40. High-pass Filter

High Pass Filters

High-pass Filters

High-pass filters detect big changes in intensity over a small area, and patterns of intensity can be best seen in a grayscale image.

Grayscale car.

Grayscale car.

The filters I’ll be talking about are in the form of matrices, often called convolution kernels, which are just grids of numbers that modify an image. Here is a resource if you'd like to see a wider variety of kernel types in action. Below is an example of a high-pass kernel that does edge detection. It’s a 3x3 kernel, whose elements all sum to zero.

It’s important that, for edge detection, all of the elements sum to 0 because edge filters compute the difference or change between neighboring pixels; they are an approximation for the derivative of an image over space.

High-pass kernel.

High-pass kernel.

Convolution

During kernel convolution, the 3x3 kernel is slid over every pixel in the original, grayscale image. The weights in the kernel are multiplied pair-wise around a center pixel, and then added up. This sum becomes the value of a pixel in a new, filtered, output image.
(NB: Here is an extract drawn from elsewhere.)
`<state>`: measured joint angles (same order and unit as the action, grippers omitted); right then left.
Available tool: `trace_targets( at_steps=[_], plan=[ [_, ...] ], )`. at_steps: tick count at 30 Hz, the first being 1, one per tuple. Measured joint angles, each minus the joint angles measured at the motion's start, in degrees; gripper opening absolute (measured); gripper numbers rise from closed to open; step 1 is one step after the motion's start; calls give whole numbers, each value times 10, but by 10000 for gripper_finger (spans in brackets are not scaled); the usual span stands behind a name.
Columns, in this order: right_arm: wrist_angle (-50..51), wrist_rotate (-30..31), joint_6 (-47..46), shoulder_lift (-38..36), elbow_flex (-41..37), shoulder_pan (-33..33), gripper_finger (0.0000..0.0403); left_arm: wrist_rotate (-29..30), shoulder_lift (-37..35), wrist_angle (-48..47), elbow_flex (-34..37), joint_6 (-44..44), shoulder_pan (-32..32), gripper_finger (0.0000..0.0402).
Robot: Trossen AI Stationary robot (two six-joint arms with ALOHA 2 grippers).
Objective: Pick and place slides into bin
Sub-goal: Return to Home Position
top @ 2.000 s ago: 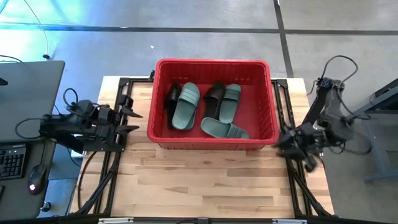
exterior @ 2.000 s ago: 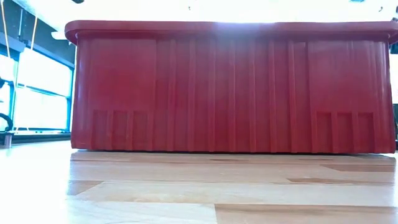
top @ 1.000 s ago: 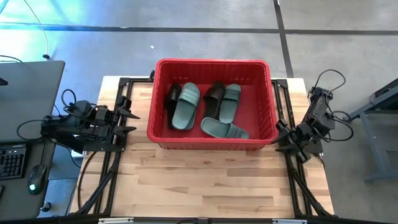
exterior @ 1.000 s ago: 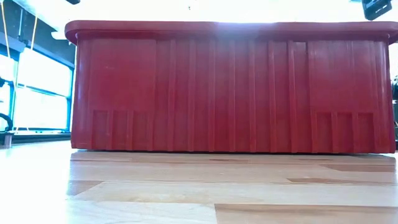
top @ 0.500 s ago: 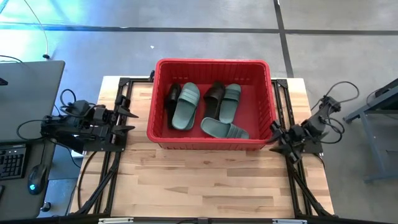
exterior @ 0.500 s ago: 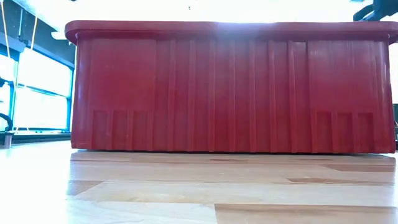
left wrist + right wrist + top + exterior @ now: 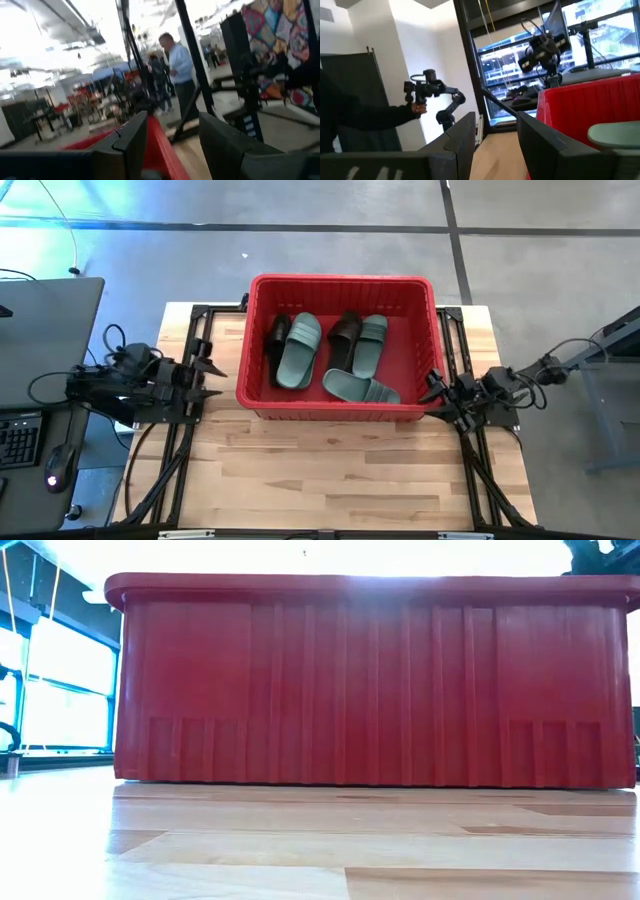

This operation is at the center of convolutional neural networks, which use multiple kernels to extract shape-based features and identify patterns that can accurately classify sets of images. These neural networks are trained on large sets of labelled data, and they learn the most effective kernel weights; the weights that help characterize each image correctly.

Calculating one output pixel value (175) while performing convolution.

Calculating one output pixel value (175) while performing convolution.

To handle the edges of images, where the filter cannot exactly overlap, a variety of techniques are used. One of the most common is to extend the edge pixel values of the image out by one and use that to perform a convolution. Another is to pad the image with zeroes, though this creates a darker border in the resulting, filtered image.